There have been a ton of stories in the news about businesses closing up shop because of daily deals. While these are less likely with online stores, since you’re in more control of production needs, it’s something to think about and consider.

Conducting a daily deal is going to send a surge in activity at your online store, and that means you need to be ready to supply the goods. More importantly, you also need to supply the service. With more purchases come more questions, problems, and returns. So, be ready to staff your call center and make sure you can handle the volume of shipments you’ll need to coordinate.

One Time Customers

Not everyone who buys a coupon for your shop would willingly come back.
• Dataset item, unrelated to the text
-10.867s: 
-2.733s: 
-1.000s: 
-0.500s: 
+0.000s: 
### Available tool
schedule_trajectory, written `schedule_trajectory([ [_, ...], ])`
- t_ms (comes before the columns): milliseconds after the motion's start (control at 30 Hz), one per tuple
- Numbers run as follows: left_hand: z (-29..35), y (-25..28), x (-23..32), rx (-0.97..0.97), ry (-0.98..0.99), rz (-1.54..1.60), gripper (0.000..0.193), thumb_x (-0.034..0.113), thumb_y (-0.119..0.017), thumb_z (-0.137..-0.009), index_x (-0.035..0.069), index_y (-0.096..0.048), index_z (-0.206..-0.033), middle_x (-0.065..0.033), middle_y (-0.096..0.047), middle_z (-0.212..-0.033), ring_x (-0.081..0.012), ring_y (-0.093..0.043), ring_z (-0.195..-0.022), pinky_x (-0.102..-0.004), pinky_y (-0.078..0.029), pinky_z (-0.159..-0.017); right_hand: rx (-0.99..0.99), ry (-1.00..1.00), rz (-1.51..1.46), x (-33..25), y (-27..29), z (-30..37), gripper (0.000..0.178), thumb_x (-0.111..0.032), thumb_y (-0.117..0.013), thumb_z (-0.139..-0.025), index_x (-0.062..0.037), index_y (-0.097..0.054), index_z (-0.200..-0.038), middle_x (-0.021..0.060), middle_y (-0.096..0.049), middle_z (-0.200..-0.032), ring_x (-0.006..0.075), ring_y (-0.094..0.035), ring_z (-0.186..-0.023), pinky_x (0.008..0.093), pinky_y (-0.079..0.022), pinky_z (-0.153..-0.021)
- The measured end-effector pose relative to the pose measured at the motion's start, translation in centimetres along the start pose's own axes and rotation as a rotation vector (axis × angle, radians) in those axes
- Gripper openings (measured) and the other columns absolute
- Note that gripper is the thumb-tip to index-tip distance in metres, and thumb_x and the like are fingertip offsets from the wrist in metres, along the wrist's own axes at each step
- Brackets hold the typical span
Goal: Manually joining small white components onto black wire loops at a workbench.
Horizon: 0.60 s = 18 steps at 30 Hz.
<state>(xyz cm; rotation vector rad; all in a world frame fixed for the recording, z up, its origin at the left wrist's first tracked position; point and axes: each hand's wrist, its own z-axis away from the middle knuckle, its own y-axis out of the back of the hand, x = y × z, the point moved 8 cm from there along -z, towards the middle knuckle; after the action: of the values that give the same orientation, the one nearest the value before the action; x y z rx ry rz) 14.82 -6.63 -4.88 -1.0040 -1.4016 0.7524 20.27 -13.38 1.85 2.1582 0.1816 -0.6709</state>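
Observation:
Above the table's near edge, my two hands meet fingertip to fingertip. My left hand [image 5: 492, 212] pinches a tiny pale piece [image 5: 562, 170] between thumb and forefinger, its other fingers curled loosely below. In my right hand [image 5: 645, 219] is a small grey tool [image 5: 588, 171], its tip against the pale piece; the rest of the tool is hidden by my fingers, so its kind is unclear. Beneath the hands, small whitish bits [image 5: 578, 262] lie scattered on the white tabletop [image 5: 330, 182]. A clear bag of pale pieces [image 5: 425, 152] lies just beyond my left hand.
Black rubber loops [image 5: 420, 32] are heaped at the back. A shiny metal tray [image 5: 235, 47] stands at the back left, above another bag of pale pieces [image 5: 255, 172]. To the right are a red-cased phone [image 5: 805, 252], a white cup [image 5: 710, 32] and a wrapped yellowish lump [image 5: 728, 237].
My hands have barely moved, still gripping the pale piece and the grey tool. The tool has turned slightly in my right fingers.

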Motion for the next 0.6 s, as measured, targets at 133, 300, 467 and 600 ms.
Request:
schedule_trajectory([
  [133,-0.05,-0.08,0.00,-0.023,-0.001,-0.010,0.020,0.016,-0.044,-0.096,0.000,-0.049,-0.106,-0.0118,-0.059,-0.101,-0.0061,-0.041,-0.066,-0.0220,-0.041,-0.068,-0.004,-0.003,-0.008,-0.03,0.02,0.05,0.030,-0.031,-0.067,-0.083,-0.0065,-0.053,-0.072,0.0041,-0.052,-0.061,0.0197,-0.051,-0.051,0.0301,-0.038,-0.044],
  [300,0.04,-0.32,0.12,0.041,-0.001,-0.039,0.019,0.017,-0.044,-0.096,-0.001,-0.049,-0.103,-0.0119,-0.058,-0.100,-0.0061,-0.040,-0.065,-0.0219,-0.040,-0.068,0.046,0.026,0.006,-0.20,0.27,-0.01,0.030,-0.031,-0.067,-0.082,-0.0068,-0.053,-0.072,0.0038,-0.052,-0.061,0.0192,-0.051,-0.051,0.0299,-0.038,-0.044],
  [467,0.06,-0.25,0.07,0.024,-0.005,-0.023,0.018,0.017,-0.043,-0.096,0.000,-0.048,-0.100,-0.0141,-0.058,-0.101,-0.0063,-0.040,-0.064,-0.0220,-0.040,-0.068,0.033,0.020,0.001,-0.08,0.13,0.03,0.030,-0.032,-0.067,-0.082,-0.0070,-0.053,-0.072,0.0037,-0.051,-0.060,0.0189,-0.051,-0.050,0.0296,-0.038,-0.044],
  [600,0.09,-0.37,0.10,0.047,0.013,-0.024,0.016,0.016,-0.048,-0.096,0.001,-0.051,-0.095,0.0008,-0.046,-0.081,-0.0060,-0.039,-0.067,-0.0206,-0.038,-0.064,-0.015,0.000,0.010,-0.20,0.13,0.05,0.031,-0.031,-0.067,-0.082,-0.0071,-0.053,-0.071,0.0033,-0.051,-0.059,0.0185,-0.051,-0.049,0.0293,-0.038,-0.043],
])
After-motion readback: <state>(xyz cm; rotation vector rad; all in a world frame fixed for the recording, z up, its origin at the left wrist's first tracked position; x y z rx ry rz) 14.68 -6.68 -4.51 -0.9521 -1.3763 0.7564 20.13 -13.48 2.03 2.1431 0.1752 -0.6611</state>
Depending on the kind of product or service you’re selling, you need to be careful not to expect too much. For example, if your product is a high-end blender, there are only so many blenders one person needs.

Strict Rules

Every daily deal website is different so it’s best to do your research before locking in an upcoming offer with Groupon or LivingSocial etc.

Many of these bigger sites, like Groupon for instance, cannot legally share the email information with your business so if you’re thinking this will help in future lead generation or to help build your subscriber list, think again. Be sure to do your homework and don’t get caught with unmet expectations.

Too Steep a Discount

By offering a major price cut, you’re acquiring “new” customers that aren’t necessarily willing or able to pay your regular prices. For example, if I’m buying a discounted pair of jeans for 75% off, I’m likely never going to return to buy a similar pair from you at full price. Not to mention, you want to be sure you’re not losing too much on your daily deal program.
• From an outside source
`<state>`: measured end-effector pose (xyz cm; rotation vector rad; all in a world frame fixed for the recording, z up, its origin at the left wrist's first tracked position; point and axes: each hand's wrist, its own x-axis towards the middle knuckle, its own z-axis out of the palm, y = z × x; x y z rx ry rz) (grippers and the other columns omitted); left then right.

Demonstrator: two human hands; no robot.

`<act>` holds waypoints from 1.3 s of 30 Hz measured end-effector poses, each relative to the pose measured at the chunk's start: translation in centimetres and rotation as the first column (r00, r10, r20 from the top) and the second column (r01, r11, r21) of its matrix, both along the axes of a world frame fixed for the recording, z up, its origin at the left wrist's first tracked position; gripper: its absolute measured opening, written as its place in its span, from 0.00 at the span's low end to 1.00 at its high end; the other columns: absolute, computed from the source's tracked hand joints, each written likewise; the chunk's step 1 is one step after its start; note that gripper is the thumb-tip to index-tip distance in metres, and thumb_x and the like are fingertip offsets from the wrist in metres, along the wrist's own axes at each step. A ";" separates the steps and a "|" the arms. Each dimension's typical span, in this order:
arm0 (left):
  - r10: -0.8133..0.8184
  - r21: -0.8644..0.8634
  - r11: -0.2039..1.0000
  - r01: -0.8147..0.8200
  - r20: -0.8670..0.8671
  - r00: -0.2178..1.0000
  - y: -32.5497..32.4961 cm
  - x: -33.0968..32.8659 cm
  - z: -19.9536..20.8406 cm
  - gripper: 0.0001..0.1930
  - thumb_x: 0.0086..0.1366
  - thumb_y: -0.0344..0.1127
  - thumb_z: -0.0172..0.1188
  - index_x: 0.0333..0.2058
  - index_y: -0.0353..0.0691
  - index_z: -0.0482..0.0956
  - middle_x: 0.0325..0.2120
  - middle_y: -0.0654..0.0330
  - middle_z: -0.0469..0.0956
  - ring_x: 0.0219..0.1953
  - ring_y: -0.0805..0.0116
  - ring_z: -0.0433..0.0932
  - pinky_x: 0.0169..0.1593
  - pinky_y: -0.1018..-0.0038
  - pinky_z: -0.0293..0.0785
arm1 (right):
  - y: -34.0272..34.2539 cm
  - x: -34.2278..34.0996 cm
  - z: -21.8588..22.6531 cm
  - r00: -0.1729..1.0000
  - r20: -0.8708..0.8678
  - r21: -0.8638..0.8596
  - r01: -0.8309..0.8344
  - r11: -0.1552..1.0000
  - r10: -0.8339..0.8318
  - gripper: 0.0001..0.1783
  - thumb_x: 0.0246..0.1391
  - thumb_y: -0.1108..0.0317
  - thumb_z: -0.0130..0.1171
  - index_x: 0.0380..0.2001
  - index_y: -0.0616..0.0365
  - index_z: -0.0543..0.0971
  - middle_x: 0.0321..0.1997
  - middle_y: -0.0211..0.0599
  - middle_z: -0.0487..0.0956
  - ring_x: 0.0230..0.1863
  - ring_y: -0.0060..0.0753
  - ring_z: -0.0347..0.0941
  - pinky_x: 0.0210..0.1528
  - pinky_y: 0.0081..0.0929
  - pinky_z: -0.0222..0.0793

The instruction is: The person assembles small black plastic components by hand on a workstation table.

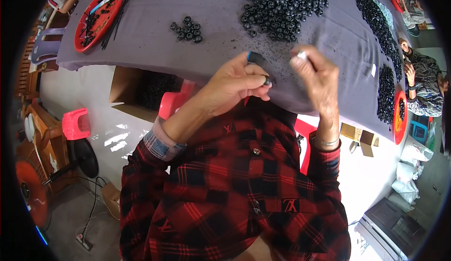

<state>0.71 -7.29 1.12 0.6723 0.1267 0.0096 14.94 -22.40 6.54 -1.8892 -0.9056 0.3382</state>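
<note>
Left hand pinches black bead near cloth's front edge, bare room leftward; right hand blurred, can't tell grip. Red tray, cardboard box hold black pieces.

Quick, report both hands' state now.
Left hand: closed, pinching a small dark piece at the fingertips.
Right hand: fingers curled, blurred; whether it holds anything cannot be told.

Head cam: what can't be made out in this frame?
All head view:
Right hand: motion blur; can't tell whether it holds anything.
Small dark piece in the left hand: partly covered by the grip, detail too small.
Cardboard box: upper part hidden by the tablecloth.
Orange fan: cut off by the fisheye rim.
</note>
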 end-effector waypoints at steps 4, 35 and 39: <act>-0.010 0.038 0.999 0.010 -0.007 1.000 0.2 -0.2 0.1 0.16 0.63 0.25 0.57 0.46 0.38 0.63 0.35 0.58 0.75 0.34 0.69 0.79 0.40 0.69 0.80 | 0.2 -2.5 0.6 0.961 0.059 -0.025 -0.270 0.963 0.271 0.15 0.44 0.71 0.70 0.37 0.62 0.80 0.28 0.28 0.75 0.29 0.18 0.67 0.31 0.17 0.62; 0.330 0.519 0.797 -0.309 0.053 0.942 3.2 0.2 2.0 0.09 0.61 0.30 0.63 0.39 0.40 0.73 0.27 0.66 0.77 0.28 0.82 0.72 0.29 0.83 0.67 | 5.6 -1.3 0.7 0.857 0.453 0.034 -0.294 0.955 0.247 0.10 0.38 0.76 0.64 0.29 0.60 0.79 0.22 0.38 0.74 0.22 0.34 0.72 0.26 0.28 0.66; 0.179 0.401 0.903 -0.153 -0.028 0.983 2.5 0.0 2.1 0.11 0.61 0.30 0.62 0.41 0.38 0.72 0.28 0.67 0.76 0.29 0.79 0.71 0.34 0.81 0.67 | 4.1 -2.0 0.7 0.893 0.363 0.007 -0.289 0.957 0.267 0.10 0.39 0.78 0.65 0.29 0.60 0.79 0.23 0.34 0.74 0.22 0.27 0.70 0.25 0.23 0.64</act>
Case Study: BluePrint Juice Cleanse

To be fair, I don’t know the outcome of the BluePrint Cleanse deals they’ve been running. However, I can share my thoughts as a customer so you can get a sense of the drawbacks.

I see their deals a lot, so I’m sure that in terms of locking in new customers and more importantly, filling the gaps of low sales, they’re finding success with daily deals. But if we’re talking about long term customers and achieving more regular sales as a result of these deals, I don’t think their product is right for this tactic. Here’s why.
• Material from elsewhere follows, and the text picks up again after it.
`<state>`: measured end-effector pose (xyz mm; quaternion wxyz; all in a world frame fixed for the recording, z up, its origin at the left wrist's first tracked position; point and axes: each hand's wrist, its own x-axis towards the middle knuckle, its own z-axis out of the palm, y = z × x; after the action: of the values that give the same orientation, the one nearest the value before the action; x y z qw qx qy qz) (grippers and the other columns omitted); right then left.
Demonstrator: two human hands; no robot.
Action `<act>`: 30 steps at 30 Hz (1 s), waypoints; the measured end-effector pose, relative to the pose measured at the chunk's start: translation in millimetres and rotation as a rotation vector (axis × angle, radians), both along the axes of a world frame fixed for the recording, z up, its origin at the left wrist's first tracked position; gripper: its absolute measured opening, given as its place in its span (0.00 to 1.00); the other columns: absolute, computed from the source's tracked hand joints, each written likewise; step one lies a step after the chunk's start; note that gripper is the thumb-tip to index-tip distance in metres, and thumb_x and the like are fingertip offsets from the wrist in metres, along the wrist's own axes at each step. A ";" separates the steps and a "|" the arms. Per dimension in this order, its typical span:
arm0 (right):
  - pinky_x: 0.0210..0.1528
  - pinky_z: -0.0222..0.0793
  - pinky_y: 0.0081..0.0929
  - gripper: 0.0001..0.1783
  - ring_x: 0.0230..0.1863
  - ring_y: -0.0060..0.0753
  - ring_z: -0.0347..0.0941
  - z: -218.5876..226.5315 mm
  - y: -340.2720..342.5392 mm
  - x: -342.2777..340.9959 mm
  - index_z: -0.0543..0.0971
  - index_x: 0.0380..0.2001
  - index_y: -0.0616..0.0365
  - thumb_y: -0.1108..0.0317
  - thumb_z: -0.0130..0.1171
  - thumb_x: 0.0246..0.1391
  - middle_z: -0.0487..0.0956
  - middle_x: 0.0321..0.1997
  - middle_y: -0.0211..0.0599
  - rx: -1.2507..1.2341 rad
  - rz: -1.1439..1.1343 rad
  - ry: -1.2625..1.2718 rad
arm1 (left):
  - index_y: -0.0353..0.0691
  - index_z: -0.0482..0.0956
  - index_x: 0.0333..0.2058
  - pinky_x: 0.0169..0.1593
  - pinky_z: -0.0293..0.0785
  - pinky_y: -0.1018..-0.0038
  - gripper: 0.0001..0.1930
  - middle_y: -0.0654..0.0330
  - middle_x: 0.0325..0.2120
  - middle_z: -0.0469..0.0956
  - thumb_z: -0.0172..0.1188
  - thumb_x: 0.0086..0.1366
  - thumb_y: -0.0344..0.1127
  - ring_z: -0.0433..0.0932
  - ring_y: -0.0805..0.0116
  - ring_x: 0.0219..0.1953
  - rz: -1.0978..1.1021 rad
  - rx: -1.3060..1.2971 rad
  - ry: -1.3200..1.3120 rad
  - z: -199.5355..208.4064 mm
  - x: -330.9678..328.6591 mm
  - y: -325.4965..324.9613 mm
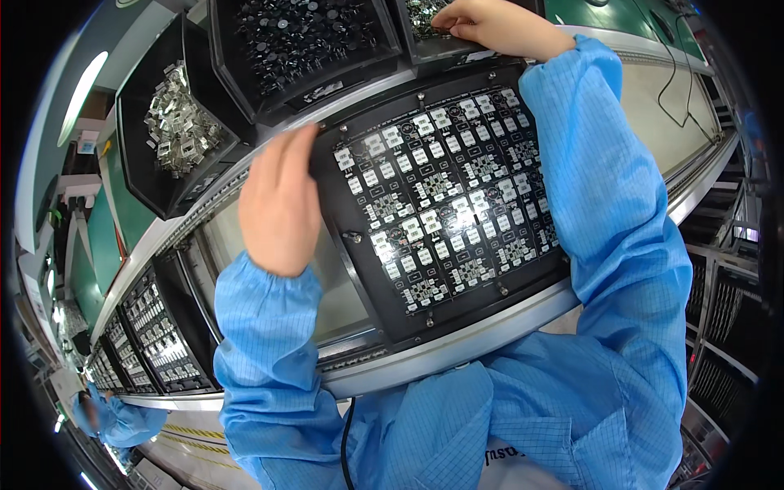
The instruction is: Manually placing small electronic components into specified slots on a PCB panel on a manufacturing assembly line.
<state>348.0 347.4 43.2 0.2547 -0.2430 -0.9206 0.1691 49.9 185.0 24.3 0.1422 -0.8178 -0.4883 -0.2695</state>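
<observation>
A black carrier tray lies before me on the conveyor, holding a panel of black circuit boards covered with white and silver components. My left hand hovers by the tray's left edge, fingers stretched out and empty. My right hand reaches over the tray's far right into a black bin of small shiny parts. Its fingers are curled together at the parts; what they hold, if anything, is too small to make out. The right sleeve covers the panel's right edge.
Beyond the tray stand a black bin of small dark round parts and, farther left, a bin of silver metal parts. More loaded carriers sit down the line at left, near a person in blue. Metal rails border the conveyor.
</observation>
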 end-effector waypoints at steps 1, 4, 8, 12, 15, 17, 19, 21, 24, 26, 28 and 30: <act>0.44 0.71 0.32 0.13 0.39 0.47 0.77 1.8 2.0 -5.1 0.79 0.40 0.64 0.73 0.51 0.50 0.80 0.36 0.51 0.000 -0.001 -0.002 | 0.40 0.71 0.53 0.36 0.73 0.64 0.26 0.56 0.31 0.78 0.51 0.51 0.22 0.77 0.57 0.33 -0.001 0.000 -0.002 0.3 -4.3 -8.3; 0.39 0.73 0.31 0.10 0.33 0.44 0.78 8.9 3.1 -17.1 0.81 0.33 0.62 0.74 0.56 0.46 0.81 0.30 0.48 -0.149 -0.314 -0.268 | 0.33 0.57 0.60 0.20 0.69 0.59 0.30 0.52 0.11 0.71 0.51 0.57 0.26 0.72 0.51 0.13 0.234 -0.467 -0.118 -11.0 -19.7 -38.9; 0.34 0.73 0.29 0.08 0.28 0.40 0.79 15.2 -8.0 -20.4 0.82 0.30 0.61 0.75 0.59 0.42 0.81 0.26 0.44 0.018 -0.365 -0.172 | 0.30 0.56 0.60 0.23 0.71 0.60 0.33 0.50 0.15 0.73 0.53 0.53 0.25 0.74 0.51 0.17 0.141 -0.572 -0.152 -4.3 7.2 -66.3; 0.32 0.72 0.27 0.06 0.27 0.37 0.79 21.0 -18.1 -20.8 0.81 0.29 0.62 0.75 0.59 0.44 0.81 0.25 0.43 -0.007 -0.395 -0.047 | 0.30 0.56 0.59 0.29 0.73 0.59 0.35 0.46 0.23 0.75 0.53 0.50 0.23 0.75 0.49 0.23 0.021 -0.660 -0.241 -3.2 15.6 -66.0; 0.31 0.71 0.24 0.05 0.27 0.33 0.78 23.2 -31.4 -19.6 0.81 0.29 0.63 0.76 0.59 0.46 0.81 0.26 0.41 -0.020 -0.415 -0.002 | 0.33 0.54 0.61 0.36 0.72 0.58 0.36 0.44 0.28 0.74 0.53 0.50 0.23 0.75 0.47 0.29 -0.223 -0.726 -0.272 -7.9 19.7 -58.6; 0.31 0.71 0.22 0.04 0.28 0.30 0.77 20.6 -40.9 -21.4 0.80 0.29 0.63 0.76 0.59 0.47 0.80 0.26 0.39 -0.044 -0.408 0.068 | 0.34 0.54 0.61 0.36 0.72 0.58 0.36 0.44 0.28 0.74 0.53 0.50 0.23 0.75 0.47 0.29 -0.290 -0.741 -0.245 -8.2 19.7 -47.3; 0.32 0.70 0.21 0.06 0.29 0.28 0.76 12.6 -52.7 -29.2 0.79 0.32 0.63 0.76 0.58 0.48 0.80 0.28 0.39 -0.066 0.030 0.389 | 0.37 0.57 0.60 0.36 0.72 0.57 0.34 0.46 0.27 0.75 0.54 0.51 0.24 0.75 0.46 0.30 -0.273 -0.697 -0.098 -1.2 20.3 -31.3; 0.38 0.70 0.23 0.07 0.34 0.30 0.75 10.9 -79.4 -33.8 0.79 0.35 0.63 0.76 0.56 0.52 0.79 0.32 0.38 -0.132 0.073 0.277 | 0.38 0.63 0.57 0.34 0.72 0.57 0.30 0.47 0.27 0.75 0.55 0.52 0.25 0.74 0.45 0.29 -0.290 -0.268 -0.124 5.6 20.7 2.2; 0.37 0.71 0.26 0.04 0.34 0.35 0.76 -5.9 -120.6 -43.7 0.79 0.32 0.61 0.76 0.57 0.51 0.79 0.32 0.37 -0.146 0.053 0.036 | 0.36 0.77 0.41 0.39 0.73 0.66 0.12 0.54 0.28 0.77 0.54 0.57 0.24 0.76 0.54 0.30 -0.241 0.040 -0.077 27.0 11.7 47.1; 0.38 0.70 0.23 0.08 0.33 0.29 0.74 -19.0 -146.6 -44.4 0.78 0.33 0.62 0.82 0.58 0.48 0.77 0.31 0.34 -0.332 0.043 -0.020 | 0.35 0.79 0.34 0.39 0.74 0.63 0.08 0.52 0.24 0.78 0.53 0.56 0.26 0.76 0.49 0.28 -0.200 0.092 -0.104 24.3 5.9 67.9; 0.37 0.70 0.22 0.09 0.32 0.26 0.73 -27.1 -165.8 -44.9 0.78 0.34 0.61 0.82 0.58 0.48 0.77 0.31 0.33 -0.576 -0.026 -0.059 | 0.35 0.79 0.37 0.42 0.74 0.62 0.10 0.49 0.28 0.79 0.53 0.57 0.28 0.77 0.48 0.31 -0.170 -0.221 0.149 3.7 -22.3 94.0; 0.36 0.69 0.20 0.11 0.31 0.22 0.73 -36.2 -177.0 -43.8 0.76 0.35 0.61 0.83 0.59 0.47 0.77 0.31 0.32 -0.658 -0.030 -0.062 | 0.36 0.80 0.37 0.43 0.74 0.63 0.11 0.48 0.30 0.79 0.54 0.56 0.28 0.78 0.49 0.33 -0.130 -0.342 0.120 14.2 -15.1 89.6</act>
<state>304.2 170.4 7.0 0.1370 -0.3310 -0.8202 0.4461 34.8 274.6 38.6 0.0122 -0.8744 -0.4639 -0.1418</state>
BluePrint is expensive. At almost $200 for a three-day juice cleanse, you’re making a serious investment. For me at least, the only way I would ever do a juice cleanse is with a deal. In my mind, knowing that it’s frequently available for sale on Gilt, the sale price is what this product is worth to me in my mind and I’m not willing to stretch my budget further than that.

While I purchased a three-day cleanse once on Gilt, I’ll never purchase something from them online and they weren’t ever able to lock me into their nurture program of emails due to privacy policies.


The only time I think of BluePrint is when I see another deal for it or if I’m tipping the scales. Either way, I now expect to get this kind of deal on this product and couldn’t imagine paying full price.

2 Questions To Ask Before Committing to Daily Deals

Here are some key things you should keep in mind before committing to daily deals:

1) What Kind of Product Am I Selling?

Products that generate repeat purchases or brands that offer a wide variety of products for one given target audience make sense for daily deal sites.

If you can lock someone in as a brand advocate by making them really happy with a discounted purchase for something like shoes or a dress, they’re likely to come back to you for other items that align with their style. If your product is more likely a one-time purchase, like a blender, you’re essentially just running a super-sized sale. There’s no promise of a repeat purchase.

2) What Are My Goals?

The most important question is to determine your goals. My advice is that if you’re looking to test something out, expand your brand awareness, and surge sales early in your business (or during your slow season), daily deals are a great move.

If you’re banking on a daily deal site like Groupon or LivingSocial to completely turn your business around or drive a consistent increase in sales and revenue, try not to get your hopes up.

Have you used daily deals for your online store? I’d love to hear about your experience. Let us know in the comments!